** AIM OF THE EXERCISE **
Drop every picture, then print the rest of the listing exactly as given.
(Beginning of INFORMATION SUPPLIED)
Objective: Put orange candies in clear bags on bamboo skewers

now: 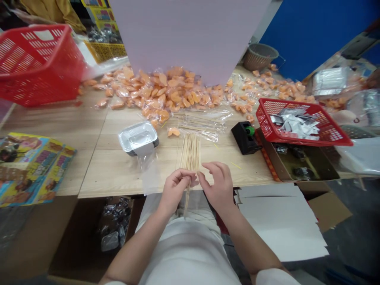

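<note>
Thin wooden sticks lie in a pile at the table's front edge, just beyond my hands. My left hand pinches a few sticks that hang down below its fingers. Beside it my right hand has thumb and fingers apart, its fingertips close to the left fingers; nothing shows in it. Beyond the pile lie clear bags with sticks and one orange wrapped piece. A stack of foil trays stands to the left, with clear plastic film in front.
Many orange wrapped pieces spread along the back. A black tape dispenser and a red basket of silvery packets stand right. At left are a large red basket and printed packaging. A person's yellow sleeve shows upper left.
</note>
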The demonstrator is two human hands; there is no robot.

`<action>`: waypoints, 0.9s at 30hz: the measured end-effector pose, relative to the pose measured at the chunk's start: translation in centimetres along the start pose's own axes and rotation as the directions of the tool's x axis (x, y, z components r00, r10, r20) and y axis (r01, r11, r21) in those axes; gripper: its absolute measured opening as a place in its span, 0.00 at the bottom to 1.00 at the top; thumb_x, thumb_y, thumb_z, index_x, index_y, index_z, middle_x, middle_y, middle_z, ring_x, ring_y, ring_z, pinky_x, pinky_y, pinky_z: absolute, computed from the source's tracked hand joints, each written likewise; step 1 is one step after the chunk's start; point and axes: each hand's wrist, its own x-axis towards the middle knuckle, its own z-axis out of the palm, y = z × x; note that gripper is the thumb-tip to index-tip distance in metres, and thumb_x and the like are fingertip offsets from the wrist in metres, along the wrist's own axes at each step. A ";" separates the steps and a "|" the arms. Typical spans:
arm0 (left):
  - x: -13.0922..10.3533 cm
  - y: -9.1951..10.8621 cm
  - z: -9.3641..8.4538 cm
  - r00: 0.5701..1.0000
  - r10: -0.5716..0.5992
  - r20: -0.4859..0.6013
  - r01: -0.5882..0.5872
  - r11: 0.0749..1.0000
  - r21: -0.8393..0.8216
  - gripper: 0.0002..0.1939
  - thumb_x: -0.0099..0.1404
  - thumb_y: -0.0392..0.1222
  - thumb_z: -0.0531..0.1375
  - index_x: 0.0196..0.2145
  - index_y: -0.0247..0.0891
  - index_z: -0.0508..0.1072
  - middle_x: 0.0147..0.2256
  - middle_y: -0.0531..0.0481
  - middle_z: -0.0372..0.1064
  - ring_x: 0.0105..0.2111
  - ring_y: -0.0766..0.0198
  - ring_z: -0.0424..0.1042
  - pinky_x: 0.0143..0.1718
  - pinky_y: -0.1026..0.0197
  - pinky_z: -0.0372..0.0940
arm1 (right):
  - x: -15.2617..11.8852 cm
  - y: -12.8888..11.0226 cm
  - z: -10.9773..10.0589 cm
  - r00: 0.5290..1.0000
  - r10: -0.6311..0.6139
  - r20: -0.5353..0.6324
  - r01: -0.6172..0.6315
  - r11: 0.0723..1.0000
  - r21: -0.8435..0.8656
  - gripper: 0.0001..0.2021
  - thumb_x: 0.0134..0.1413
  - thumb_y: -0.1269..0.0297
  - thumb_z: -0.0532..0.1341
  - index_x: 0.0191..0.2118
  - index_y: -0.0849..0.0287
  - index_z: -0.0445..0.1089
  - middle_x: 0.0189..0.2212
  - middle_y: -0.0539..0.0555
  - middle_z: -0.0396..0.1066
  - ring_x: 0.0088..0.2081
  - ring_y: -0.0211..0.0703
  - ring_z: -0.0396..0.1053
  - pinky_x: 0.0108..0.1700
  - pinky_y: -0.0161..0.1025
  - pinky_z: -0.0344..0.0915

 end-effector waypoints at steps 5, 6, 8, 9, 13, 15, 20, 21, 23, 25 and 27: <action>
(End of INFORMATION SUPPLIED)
** YOUR RESPONSE **
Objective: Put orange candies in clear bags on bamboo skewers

now: 

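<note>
Thin wooden sticks lie in a pile at the table's front edge, just beyond my hands. My left hand pinches a few sticks that hang down below its fingers. Beside it my right hand has thumb and fingers apart, its fingertips close to the left fingers; nothing shows in it. Beyond the pile lie clear bags with sticks and one orange wrapped piece. A stack of foil trays stands to the left, with clear plastic film in front.
Many orange wrapped pieces spread along the back. A black tape dispenser and a red basket of silvery packets stand right. At left are a large red basket and printed packaging. A person's yellow sleeve shows upper left.
</note>
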The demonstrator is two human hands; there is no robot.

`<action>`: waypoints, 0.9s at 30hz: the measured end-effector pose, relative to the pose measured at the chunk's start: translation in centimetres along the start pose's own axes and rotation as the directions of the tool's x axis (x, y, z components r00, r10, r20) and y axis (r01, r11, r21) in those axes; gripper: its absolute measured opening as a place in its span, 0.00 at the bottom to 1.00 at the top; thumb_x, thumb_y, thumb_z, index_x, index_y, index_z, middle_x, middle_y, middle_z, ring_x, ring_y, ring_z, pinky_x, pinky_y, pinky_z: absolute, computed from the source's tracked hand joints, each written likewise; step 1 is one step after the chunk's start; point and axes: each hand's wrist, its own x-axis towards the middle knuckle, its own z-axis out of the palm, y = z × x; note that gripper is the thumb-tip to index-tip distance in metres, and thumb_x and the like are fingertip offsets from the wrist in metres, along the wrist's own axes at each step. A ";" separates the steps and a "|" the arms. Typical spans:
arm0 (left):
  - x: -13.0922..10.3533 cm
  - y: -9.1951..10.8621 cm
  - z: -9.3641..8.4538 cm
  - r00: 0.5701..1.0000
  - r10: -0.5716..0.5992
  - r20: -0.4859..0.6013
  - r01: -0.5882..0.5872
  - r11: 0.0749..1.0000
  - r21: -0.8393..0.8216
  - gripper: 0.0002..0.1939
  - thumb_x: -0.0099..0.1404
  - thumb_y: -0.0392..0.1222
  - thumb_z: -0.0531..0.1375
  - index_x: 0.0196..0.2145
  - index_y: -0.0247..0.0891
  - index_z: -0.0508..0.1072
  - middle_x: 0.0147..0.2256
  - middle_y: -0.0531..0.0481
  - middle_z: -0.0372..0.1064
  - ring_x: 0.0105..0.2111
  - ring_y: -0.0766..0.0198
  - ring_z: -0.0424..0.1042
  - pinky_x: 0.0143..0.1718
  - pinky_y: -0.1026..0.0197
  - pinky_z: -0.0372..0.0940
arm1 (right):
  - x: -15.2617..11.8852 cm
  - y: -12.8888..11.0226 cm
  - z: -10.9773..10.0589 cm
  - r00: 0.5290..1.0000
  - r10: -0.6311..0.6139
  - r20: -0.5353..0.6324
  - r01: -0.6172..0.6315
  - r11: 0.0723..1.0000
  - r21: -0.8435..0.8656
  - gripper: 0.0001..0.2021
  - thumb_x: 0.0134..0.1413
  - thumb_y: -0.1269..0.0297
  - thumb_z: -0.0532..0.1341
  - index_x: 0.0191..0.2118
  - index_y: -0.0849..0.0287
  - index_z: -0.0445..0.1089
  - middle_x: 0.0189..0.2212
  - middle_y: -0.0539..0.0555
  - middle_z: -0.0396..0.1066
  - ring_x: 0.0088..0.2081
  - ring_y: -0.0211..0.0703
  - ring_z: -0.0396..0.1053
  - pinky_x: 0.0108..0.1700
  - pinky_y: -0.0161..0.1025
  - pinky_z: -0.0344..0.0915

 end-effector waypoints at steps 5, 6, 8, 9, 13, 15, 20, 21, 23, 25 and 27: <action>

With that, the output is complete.